A possible limitation is instead given by the time needed to register geometric (MRI) and electrical (EAMS) data. This required about 25/30 min per patient and, unlike the preprocessing procedures described above, could not be performed before EAMS. This would make more difficult the inclusion of our tool in the clinical practice. For this reason, we are working to speed up this procedure in order to make possible a true real-time computation of LEAS.
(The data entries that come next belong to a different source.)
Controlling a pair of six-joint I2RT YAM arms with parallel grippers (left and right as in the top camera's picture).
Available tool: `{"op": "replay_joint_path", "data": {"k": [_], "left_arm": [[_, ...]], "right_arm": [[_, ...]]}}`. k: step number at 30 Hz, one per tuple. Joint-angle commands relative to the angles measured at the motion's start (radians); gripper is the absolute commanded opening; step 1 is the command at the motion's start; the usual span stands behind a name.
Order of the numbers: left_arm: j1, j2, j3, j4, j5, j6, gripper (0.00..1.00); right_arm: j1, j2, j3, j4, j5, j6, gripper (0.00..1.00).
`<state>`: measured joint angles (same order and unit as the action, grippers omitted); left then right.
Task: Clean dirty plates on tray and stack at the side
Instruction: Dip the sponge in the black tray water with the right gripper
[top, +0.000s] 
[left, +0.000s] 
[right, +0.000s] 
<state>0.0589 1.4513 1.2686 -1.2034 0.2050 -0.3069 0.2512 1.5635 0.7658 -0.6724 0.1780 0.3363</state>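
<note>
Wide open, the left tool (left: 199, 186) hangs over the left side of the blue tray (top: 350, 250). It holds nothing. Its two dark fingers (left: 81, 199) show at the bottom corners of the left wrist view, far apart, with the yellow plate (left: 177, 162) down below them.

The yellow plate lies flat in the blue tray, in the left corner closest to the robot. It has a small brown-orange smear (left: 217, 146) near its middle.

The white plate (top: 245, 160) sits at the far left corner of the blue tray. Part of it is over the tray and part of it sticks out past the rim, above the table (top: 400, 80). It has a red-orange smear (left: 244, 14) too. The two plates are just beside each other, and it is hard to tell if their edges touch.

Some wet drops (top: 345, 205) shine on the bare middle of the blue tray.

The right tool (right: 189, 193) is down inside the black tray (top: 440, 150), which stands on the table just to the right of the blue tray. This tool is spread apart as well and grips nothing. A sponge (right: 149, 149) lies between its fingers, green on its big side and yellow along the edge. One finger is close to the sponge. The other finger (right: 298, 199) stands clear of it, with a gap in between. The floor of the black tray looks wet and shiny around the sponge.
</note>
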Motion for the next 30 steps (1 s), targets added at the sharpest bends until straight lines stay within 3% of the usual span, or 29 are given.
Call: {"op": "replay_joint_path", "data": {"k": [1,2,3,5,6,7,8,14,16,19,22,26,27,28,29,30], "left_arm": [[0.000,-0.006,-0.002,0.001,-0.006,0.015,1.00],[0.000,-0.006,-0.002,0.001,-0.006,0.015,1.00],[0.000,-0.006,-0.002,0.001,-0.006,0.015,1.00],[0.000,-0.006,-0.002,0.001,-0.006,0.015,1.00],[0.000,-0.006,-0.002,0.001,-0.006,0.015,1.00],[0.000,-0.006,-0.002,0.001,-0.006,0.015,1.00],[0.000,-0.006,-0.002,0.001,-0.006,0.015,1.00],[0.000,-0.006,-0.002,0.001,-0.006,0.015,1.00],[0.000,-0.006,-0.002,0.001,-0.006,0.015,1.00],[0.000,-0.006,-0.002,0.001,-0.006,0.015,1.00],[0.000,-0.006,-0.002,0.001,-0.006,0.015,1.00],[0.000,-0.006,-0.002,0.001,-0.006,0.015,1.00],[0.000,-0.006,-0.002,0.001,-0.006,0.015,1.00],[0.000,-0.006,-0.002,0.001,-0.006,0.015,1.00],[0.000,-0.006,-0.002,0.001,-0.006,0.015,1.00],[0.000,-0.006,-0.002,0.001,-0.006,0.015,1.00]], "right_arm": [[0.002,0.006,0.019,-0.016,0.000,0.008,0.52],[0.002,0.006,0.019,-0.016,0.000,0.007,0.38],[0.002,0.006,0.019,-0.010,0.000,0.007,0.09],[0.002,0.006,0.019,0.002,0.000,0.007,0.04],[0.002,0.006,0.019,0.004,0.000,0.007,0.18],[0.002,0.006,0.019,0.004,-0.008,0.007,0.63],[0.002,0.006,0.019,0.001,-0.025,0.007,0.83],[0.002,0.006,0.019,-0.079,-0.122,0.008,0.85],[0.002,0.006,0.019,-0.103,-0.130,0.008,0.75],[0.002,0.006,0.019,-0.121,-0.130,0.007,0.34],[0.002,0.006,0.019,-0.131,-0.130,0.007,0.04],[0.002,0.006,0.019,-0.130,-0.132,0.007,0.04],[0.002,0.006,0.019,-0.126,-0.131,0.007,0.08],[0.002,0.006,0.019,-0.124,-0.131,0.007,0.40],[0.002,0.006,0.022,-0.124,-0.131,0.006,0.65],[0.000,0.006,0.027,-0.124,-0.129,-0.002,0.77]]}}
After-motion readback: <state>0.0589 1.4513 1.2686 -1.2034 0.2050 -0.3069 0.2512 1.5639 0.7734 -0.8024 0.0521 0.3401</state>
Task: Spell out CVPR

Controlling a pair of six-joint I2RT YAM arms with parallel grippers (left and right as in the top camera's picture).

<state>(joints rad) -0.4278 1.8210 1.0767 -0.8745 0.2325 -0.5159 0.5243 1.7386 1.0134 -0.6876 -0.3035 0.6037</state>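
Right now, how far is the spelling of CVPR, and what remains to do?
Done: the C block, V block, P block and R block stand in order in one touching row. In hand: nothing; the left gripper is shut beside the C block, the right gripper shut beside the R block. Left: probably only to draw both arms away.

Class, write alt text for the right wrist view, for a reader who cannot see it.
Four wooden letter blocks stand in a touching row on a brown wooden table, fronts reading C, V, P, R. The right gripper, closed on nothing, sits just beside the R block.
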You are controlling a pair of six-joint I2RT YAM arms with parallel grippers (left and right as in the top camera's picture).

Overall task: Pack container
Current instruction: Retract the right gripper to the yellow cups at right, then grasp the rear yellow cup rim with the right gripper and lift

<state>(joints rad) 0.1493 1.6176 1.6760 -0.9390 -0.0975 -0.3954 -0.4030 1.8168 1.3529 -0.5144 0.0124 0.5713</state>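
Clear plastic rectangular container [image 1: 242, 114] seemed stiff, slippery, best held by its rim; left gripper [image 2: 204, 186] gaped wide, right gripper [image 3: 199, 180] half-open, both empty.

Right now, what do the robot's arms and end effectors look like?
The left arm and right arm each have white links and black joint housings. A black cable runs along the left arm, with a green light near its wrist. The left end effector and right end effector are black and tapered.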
Another limitation is given by the fact that in Test II, we used the knowledge of the electrical mapping in the CS branches to reconstruct the epicardial veins to be used for the search of LEAS. Of course, for this test, we would not have such information since EAMS would be made only up to the CS. However, notice that our computations, without knowing the location of the epicardial veins, would be able to give an information about LEAS in all the epicardium, and not only in the veins. This information could be useful for the cardiologists who could then locate the left electrode in the vein point closest to this “global” LEAS. In any case, to definitely fix this point, we are currently working on CT images that, unlike MRI, allow to have enough information to segment the epicardial veins, thus overcoming the previous limitation.

5 Conclusions

In this work, we have proposed a computational tool for the rapid prediction of myocardial electrical activation maps and in particular of the location of LEAS in the CS branches, usually used for CRT implantation. The model was calibrated by using the activation maps obtained by EAMS navigating CS branches. Its application to ten patients with LBBB and cardiomyopathy with possible fibrosis showed an excellent agreement between computational and measured activation maps and LEAS. Remarkably, we showed that it was enough to use activation maps only at CS to calibrate the model in order to well predict the ventricular electrical activation and in particular LEAS in the CS branches. This could be of particular interest for those EPLabs where EAMS is routinely used, for example in view of the implantation of a CRT device.

These results provide a first preliminary step towards the use of computational tools to better understand the conditions that could lead to intraventricular conduction disorders and to assist CRT by providing a support and simplification of EAMS.